Дядько Сабадырь помешал картошку в ведре, погрозил ложкой в небо. Вид у Сабадыря бравый, усы подкручены тонкими хвостиками кверху, замасленная фуражка военного образца сбита на затылок. Вот только лицом не вышел. Оно узкое, морщинистое, землистого цвета. Особо выделяется у дядьки Сабадыря шея: длинная, или, точнее сказать, высокая, будто голенище. И на ней, ниже кадыка, вставлена свистула, серебристо-белая, круглая такая, с дырочкой посередке. Балакают, будто Сабадырь дышит не носом, как все люди, а через эту свистулу. В самом деле, если прислушаться, она действительно посвистывает. Дырка в горле — от германской пули. Когда дядько говорит, он свободной рукой затыкает железную дырочку — это когда говорит нормально. Но если ему скажешь что поперек, он наливается сизым цветом и как понесет-понесет. Обыкновенные слова он произносит еще при закрытой свистуле. А когда переходит на матерный язык, тут, не помня себя, начинает размахивать руками, дыра остается свободной, и из нее в это время вся ругань и выходит свистом.

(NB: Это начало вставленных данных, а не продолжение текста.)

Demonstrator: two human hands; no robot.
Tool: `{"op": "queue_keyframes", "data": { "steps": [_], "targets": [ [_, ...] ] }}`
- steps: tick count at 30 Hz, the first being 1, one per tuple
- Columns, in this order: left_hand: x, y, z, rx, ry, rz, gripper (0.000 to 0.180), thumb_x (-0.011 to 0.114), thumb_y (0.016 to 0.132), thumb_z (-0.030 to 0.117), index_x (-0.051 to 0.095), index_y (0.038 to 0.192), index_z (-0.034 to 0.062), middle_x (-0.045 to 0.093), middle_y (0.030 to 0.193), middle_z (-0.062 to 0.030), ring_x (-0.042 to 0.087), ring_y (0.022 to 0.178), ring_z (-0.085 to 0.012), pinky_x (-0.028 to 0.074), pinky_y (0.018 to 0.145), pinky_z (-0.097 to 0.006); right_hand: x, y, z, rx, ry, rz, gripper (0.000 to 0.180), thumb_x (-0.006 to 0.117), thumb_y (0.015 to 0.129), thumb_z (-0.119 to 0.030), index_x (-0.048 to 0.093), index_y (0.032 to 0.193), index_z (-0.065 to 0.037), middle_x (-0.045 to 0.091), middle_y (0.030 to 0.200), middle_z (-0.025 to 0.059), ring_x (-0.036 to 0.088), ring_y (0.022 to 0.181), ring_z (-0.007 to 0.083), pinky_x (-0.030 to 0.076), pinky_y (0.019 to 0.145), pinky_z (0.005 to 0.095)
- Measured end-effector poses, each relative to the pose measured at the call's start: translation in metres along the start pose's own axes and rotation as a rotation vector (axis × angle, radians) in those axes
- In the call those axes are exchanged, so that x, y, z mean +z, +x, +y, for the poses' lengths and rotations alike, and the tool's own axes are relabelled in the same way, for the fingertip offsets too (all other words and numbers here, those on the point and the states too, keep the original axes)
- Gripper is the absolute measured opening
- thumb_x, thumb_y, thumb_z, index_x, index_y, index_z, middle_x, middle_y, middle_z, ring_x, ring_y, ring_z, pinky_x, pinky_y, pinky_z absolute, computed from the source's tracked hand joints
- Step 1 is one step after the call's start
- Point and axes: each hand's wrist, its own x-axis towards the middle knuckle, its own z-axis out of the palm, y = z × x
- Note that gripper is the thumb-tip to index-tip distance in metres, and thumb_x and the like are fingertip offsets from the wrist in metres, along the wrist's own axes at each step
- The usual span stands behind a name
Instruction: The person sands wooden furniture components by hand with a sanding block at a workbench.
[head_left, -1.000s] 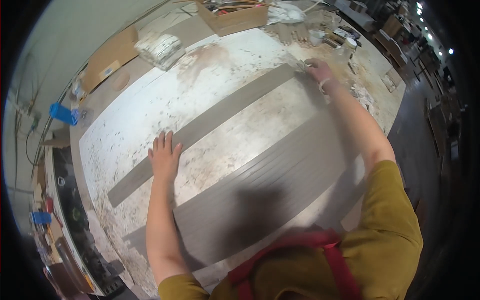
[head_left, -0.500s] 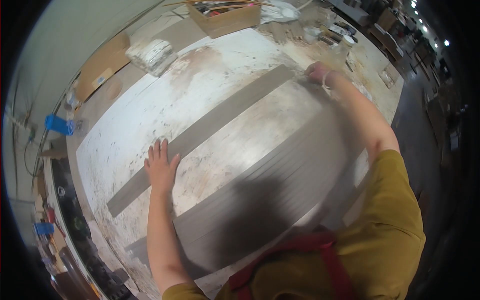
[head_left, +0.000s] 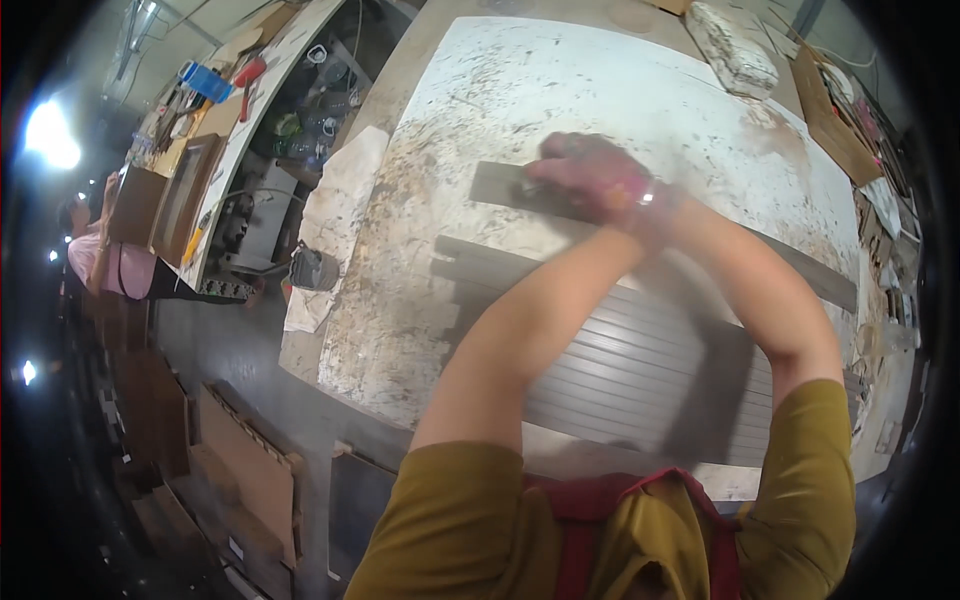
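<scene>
My right hand point(head_left: 590, 175), with a band point(head_left: 648, 198) at its wrist, is blurred over the left part of a long grey-brown strip point(head_left: 497, 186). Its fingers look curled, and a reddish tint covers the hand; what lies within the grip cannot be made out. My left forearm point(head_left: 540, 325) reaches up to meet the right wrist, where the left hand is hidden or lost in blur. Nearer to me lies a row of similar narrow strips point(head_left: 640, 365), side by side, partly in shadow and behind my forearm.
The stained white tabletop point(head_left: 440, 130) carries the strips. A wrapped white bundle point(head_left: 732, 50) and a cardboard box point(head_left: 832, 115) stand at the far right. A cloth or paper point(head_left: 345, 185) hangs at the left edge beside a dark cup-like container point(head_left: 313, 268). Another person point(head_left: 115, 260) stands at a bench further left.
The view has swung left. My left hand, spread on the single strip before, has left that spot; my right hand has moved from its far end to its left part, bringing both arms together.
</scene>
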Motion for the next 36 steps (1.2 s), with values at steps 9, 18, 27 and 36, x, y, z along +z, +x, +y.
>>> {"op": "queue_keyframes", "data": {
  "steps": [9, 18, 27, 36],
  "targets": [
    [0.085, 0.020, -0.057, -0.043, 0.202, 0.141, 0.057, 0.034, 0.095, 0.038, 0.029, 0.144, 0.0093, 0.019, 0.152, -0.0142, 0.019, 0.140, -0.0258, 0.018, 0.114, -0.039, 0.069, 0.087, 0.035, -0.707, -0.394, 0.006, 0.023, 0.057, 0.082, -0.014, 0.058, 0.105, -0.019, 0.057, 0.106, 0.0089, 0.060, 0.092, 0.0302, 0.050, 0.076, 0.0412],
    [0.064, 0.022, -0.051, 0.149, -0.850, 0.386, 0.058, 0.043, 0.095, 0.040, 0.029, 0.141, 0.0074, 0.034, 0.142, -0.0118, 0.032, 0.130, -0.0201, 0.027, 0.106, -0.035, 0.048, 0.143, 0.005, -0.309, -0.370, -0.118, 0.023, 0.059, 0.079, -0.008, 0.067, 0.100, -0.015, 0.065, 0.097, 0.0111, 0.063, 0.091, 0.0302, 0.050, 0.081, 0.0387],
    [0.008, -0.001, -0.024, -0.019, -0.102, 0.035, 0.067, 0.053, 0.088, 0.049, 0.038, 0.137, 0.0056, 0.037, 0.142, -0.0165, 0.031, 0.134, -0.0265, 0.025, 0.108, -0.046, -0.002, 0.104, 0.056, -0.097, -0.487, 0.208, 0.026, 0.054, 0.083, -0.012, 0.060, 0.108, -0.007, 0.061, 0.100, 0.0154, 0.060, 0.093, 0.0347, 0.048, 0.082, 0.0412],
    [0.017, 0.004, -0.019, 0.291, 0.286, 0.382, 0.048, 0.075, 0.069, 0.019, 0.053, 0.109, 0.0026, 0.054, 0.103, -0.0152, 0.052, 0.099, -0.0338, 0.042, 0.085, -0.042, -0.096, -0.224, 0.167, 0.240, -0.123, 0.732, 0.029, 0.059, 0.084, -0.007, 0.062, 0.113, -0.008, 0.059, 0.100, 0.0097, 0.059, 0.091, 0.0234, 0.047, 0.081, 0.0319]
  ]
}}
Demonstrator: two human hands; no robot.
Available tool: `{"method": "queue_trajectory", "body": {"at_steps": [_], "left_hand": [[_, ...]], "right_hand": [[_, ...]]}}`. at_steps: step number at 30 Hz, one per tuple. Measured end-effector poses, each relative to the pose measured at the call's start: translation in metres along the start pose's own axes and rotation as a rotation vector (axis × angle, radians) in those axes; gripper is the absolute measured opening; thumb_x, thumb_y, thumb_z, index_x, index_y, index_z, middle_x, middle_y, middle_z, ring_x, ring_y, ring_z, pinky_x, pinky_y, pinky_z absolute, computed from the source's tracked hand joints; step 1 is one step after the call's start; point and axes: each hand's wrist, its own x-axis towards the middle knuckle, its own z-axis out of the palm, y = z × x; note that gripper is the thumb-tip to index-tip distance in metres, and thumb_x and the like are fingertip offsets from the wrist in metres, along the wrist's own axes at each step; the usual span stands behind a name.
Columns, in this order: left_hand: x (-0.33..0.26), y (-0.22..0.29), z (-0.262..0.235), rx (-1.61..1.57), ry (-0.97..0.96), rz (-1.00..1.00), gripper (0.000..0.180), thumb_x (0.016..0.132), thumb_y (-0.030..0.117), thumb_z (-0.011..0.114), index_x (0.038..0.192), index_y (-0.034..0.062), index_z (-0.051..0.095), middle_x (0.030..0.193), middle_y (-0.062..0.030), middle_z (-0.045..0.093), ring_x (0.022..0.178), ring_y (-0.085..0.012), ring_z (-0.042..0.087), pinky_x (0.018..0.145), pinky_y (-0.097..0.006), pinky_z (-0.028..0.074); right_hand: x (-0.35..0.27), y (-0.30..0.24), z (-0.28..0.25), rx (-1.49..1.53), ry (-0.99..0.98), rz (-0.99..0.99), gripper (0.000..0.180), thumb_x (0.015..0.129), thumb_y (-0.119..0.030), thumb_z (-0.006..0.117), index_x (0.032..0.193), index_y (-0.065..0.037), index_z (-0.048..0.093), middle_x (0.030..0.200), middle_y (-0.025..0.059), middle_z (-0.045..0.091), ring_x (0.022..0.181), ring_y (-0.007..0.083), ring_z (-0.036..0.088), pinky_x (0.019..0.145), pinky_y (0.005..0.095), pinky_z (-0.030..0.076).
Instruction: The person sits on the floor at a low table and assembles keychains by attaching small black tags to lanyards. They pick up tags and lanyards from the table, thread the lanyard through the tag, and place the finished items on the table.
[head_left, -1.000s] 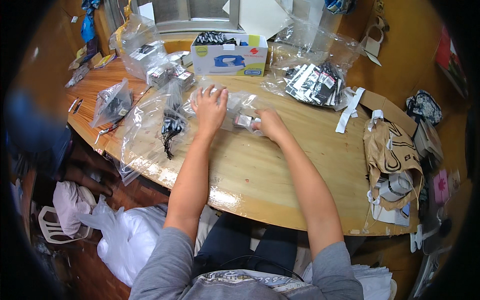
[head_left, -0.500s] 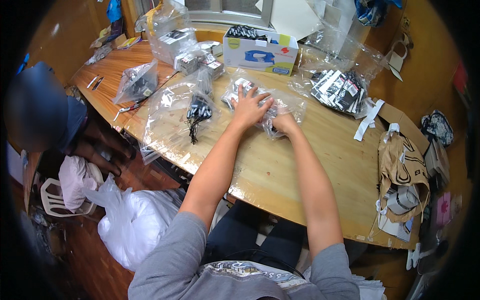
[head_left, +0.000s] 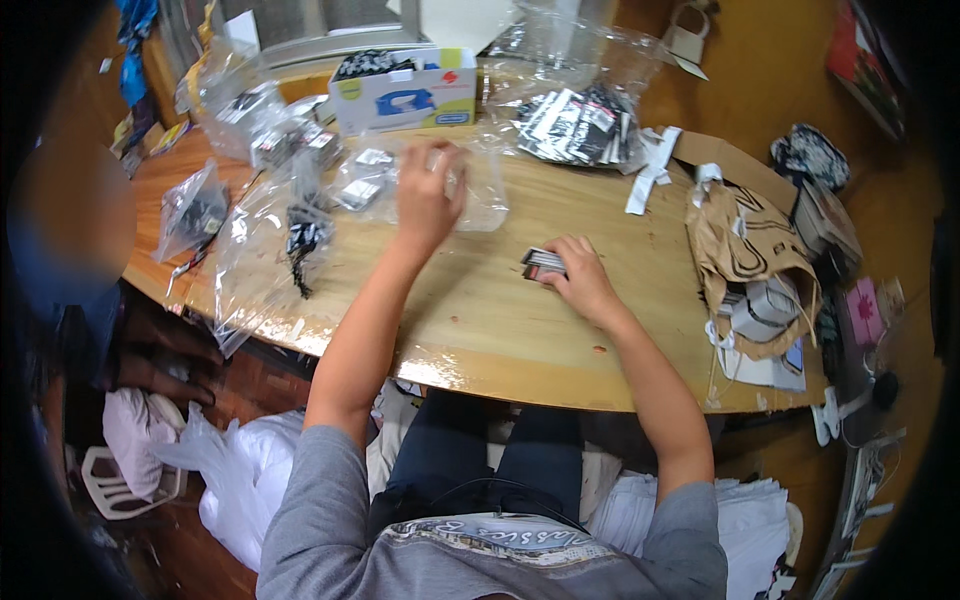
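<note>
Cluttered wooden table (head_left: pixel 480 320): left hand (head_left: pixel 428 195) is reaching, fingers spread, into a clear plastic bag (head_left: pixel 425 185) while right hand (head_left: pixel 580 275) is gripping a small packet stack (head_left: pixel 541 264), likely needing another packet added.

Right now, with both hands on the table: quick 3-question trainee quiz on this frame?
1. True or false: the right hand rests on a small stack of dark packets.
2. The left hand is on: A) the cardboard box B) the clear plastic bag C) the brown paper bag.
3. What lies at the table's right end?

Key: 1 true; 2 B; 3 the torn brown paper bag.
</note>
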Motion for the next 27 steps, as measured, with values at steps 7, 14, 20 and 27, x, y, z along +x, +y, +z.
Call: {"method": "queue_trajectory", "body": {"at_steps": [7,14,20,27], "left_hand": [[-0.048,0.046,0.051,-0.556,-0.641,0.015,0.038,0.07,0.001,0.058,0.103,0.0008,0.038,0.086,-0.0162,0.053,0.082,-0.0289,0.052,0.07,-0.035,0.041],[-0.049,0.044,0.053,-0.656,-0.748,-0.194,0.028,0.072,-0.002,0.056,0.096,0.0016,0.042,0.08,-0.0125,0.054,0.071,-0.0191,0.053,0.063,-0.03,0.042],[-0.053,0.041,0.062,-0.774,-0.704,-0.216,0.027,0.072,-0.005,0.055,0.095,0.0013,0.043,0.079,-0.0101,0.053,0.07,-0.016,0.053,0.061,-0.027,0.042],[-0.067,0.047,0.06,-0.449,-0.456,-0.037,0.041,0.072,0.005,0.056,0.109,0.0014,0.039,0.095,-0.0199,0.052,0.088,-0.0313,0.052,0.071,-0.036,0.043]], "right_hand": [[-0.002,-0.002,0.0,0.141,0.028,0.05,0.037,0.061,-0.006,0.065,0.094,-0.001,0.049,0.094,0.0126,0.05,0.091,0.0299,0.043,0.081,0.0358,0.036],[-0.016,0.022,-0.022,0.352,-0.091,0.327,0.034,0.068,0.006,0.052,0.1,-0.005,0.054,0.096,0.0137,0.053,0.09,0.0288,0.051,0.077,0.0313,0.041],[-0.009,0.023,-0.006,0.658,0.301,0.473,0.018,0.074,0.002,0.049,0.088,-0.003,0.059,0.085,0.0089,0.06,0.076,0.0184,0.057,0.071,0.027,0.043],[-0.005,-0.005,0.015,0.51,0.097,0.233,0.029,0.076,-0.002,0.051,0.104,-0.001,0.045,0.096,0.0127,0.054,0.09,0.0225,0.052,0.077,0.0304,0.041]]}}
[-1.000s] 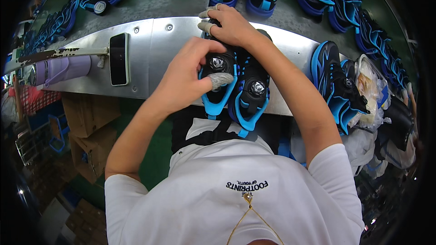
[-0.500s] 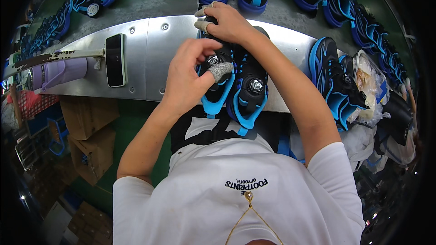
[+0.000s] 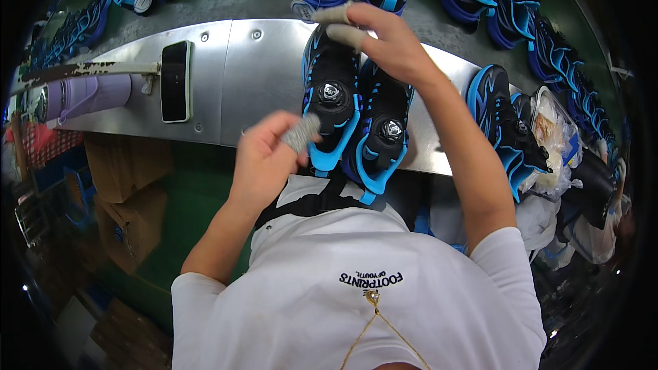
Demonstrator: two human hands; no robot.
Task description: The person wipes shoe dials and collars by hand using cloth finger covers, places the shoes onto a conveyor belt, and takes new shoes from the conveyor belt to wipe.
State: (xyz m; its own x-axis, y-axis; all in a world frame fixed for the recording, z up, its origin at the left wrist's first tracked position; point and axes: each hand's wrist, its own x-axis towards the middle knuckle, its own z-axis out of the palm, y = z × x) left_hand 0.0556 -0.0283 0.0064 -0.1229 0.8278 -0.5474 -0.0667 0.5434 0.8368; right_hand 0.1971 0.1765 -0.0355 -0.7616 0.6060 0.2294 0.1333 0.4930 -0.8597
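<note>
Now left hand [image 3: 264, 161] has come off the dial [image 3: 331, 91], loosely curled, holding nothing; right hand [image 3: 384, 41] grips the shoe [image 3: 332, 103] toe on the desk [image 3: 260, 75]. Dial work looks finished.

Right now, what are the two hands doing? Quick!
Left hand: loosely curled, holding nothing, beside the left shoe.
Right hand: fingers on the toe end of the shoe pair; grip cannot be told.

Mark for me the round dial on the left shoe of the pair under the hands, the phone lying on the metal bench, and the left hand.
round dial [image 3: 330, 91], head view, centre of the knob.
phone [image 3: 175, 81], head view, middle of its dark screen.
left hand [image 3: 266, 157], head view, back of the hand.
</note>
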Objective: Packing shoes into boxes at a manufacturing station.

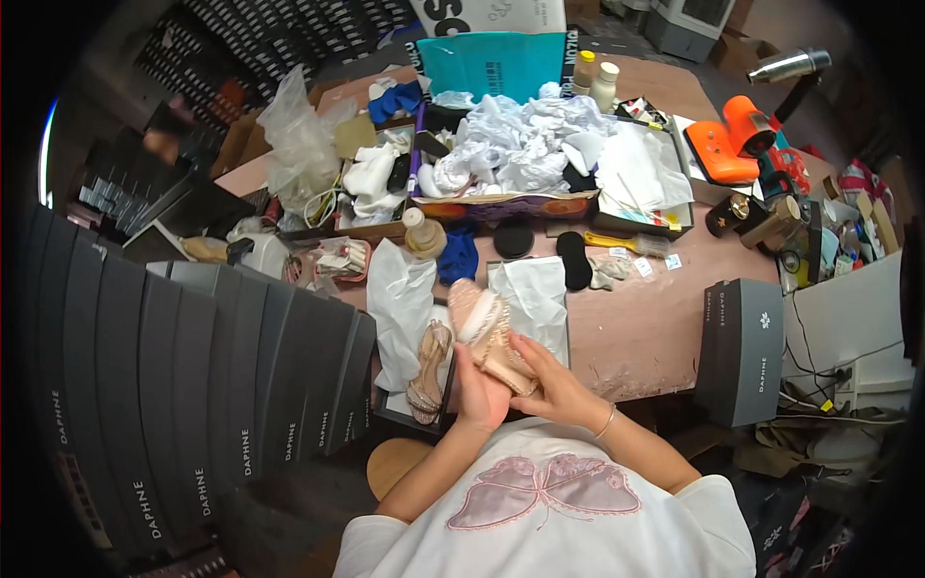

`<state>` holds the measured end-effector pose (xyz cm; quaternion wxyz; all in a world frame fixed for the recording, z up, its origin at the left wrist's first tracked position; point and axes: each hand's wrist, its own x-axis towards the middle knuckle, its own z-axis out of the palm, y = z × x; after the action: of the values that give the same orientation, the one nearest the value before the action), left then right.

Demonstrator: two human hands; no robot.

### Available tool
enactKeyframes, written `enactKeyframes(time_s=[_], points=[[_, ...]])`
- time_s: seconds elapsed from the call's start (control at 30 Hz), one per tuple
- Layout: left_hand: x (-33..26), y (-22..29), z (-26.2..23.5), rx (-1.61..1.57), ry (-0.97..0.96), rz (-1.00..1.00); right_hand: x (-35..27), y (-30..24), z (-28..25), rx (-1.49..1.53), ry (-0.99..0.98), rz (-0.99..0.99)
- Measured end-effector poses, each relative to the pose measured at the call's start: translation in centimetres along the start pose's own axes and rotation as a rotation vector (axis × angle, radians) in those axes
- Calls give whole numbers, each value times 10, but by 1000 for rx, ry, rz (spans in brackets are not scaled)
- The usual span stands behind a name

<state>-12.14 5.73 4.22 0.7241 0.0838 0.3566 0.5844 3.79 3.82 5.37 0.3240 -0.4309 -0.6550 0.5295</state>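
Note:
A beige-pink heeled sandal [487, 332] is held up in front of me, over the open shoe box, its toe end pointing away. My left hand [480, 393] supports it from below and the left. Against its right side and heel end rest the fingers of my right hand [554, 387]. A matching sandal [429, 376] lies in the left part of the dark open shoe box [393, 409]. White tissue paper [400, 299] spreads out of that box, and another tissue sheet [535, 299] lies just behind my right hand.
Stacked grey shoe boxes [226, 366] line my left, and one grey box [740, 352] stands at the table's right edge. At the back, a carton [501, 207] overflows with crumpled white paper. A bottle [422, 234], yellow-handled brush [626, 243] and orange device [723, 152] stand around.

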Motion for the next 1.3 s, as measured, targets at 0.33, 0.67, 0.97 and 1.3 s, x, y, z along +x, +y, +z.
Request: enactKeyframes(time_s=[0.33,0.67,0.97,1.3], points=[[184,32,-18,735,-285,-523,-73,39,-64,1422,418,39],[22,61,135,1786,-568,569,-94,49,-80,1798,178,-57],[21,70,51,1741,-580,892,-102,-41,-72,1090,-69,137],[-36,131,-11,1684,-590,832,-33,-19,24,863,2,405]])
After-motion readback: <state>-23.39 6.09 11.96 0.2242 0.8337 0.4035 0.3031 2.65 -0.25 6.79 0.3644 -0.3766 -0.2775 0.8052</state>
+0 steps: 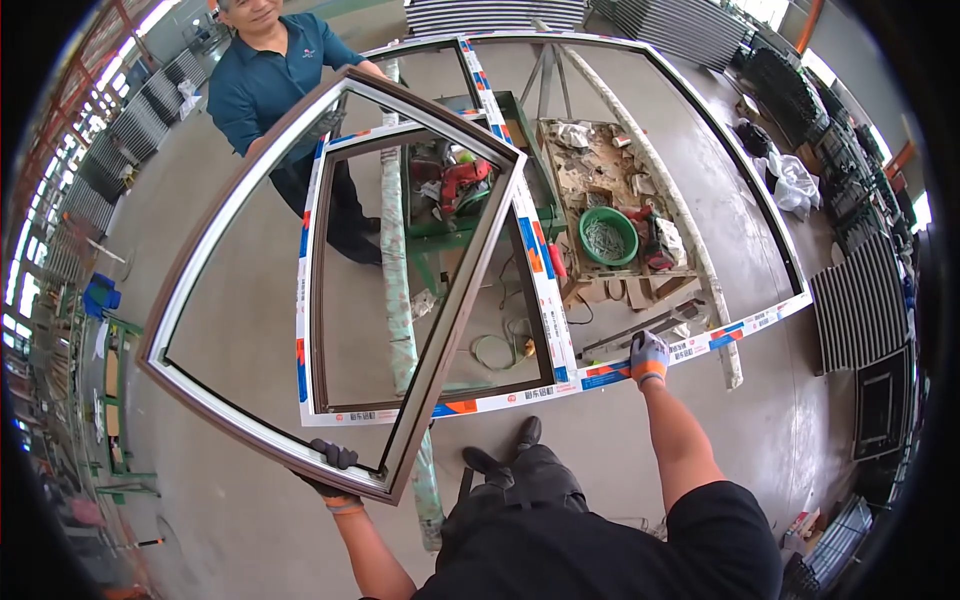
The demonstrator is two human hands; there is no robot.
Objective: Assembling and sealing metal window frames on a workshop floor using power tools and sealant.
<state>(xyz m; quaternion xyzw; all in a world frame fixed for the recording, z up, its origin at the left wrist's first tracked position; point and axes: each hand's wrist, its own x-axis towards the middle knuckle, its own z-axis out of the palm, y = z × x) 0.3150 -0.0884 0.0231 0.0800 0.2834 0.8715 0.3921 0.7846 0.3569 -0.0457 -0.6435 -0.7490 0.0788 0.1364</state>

Сабадырь принялся чистить бычков. Чешуя у них мелкая, обычным ножом ее взять трудно, так он что придумал: достал где-то кусочек жести, выдернул из брички расшатавшийся гвоздь, набил им дырочек в жестянке — получилась терочка. Сидит себе дядько в тени телеги, распластал бычка на камушке, чешет ему бока терочкой, обчесанного кидает на широкую лопушину, где уже образовалась из бычков целая горка. Над костром ведро подвешено. Специальной треноги не смастерили загодя, но дядько Сабадырь и тут вышел из положения — повесил ведро по-чумацки: на высоко задранное дышло.
— Пошукай дровишек, коханый!
Он каждого называет «коханый» — люб ты ему или не люб.
В Антоне он уже признал своего подручного и показал, где можно разжиться топливом. Вон в стороне, на дюнах, лежат черные коренья, штормом их туда вынесло.
— Побольше тащить? — осведомился Тошка.
Дядько приложил к горлу наружную сторону правой ладони — рука-то теркой занята.
— А я-а-ак же? Нэпрэмэнно! — Слышится это слово в его произношении с твердым «э».
— Сабадырь, как уха?
— Горячая будет, коханый, а за вкус не ручаюсь.
— Хлопцы, суши сети!
Охрим просит Потапа Кузьменку:
— Еще раз затянем!
— Шабаш! Все море не вычерпаешь.
А дядьки… ох и дядьки — ну, чисто озорная пацанва: понавязали друг другу «сухарей» — тому сподники узлом стянули, еще и водичкой для крепости смочили, тому — рукав рубахи. Сидят теперь на корточках каждый у своей одежды, развязывают зубами «сухари» и «дрожжи продают» — настыли ведь с ловлей. А сколько хохоту! И чур, не обижаться, иначе вываляют в песке — пойдешь обратно в воду.
Особенно досталось Касиму, разбитному парню-татарину, бывшему детдомовцу. Он уже губы стулить не может, а его все обсыпают песком, все вынуждают заново окунаться. У Касима слезы на глазах, но неволит себя, улыбается. Игра, будь она трижды неладная!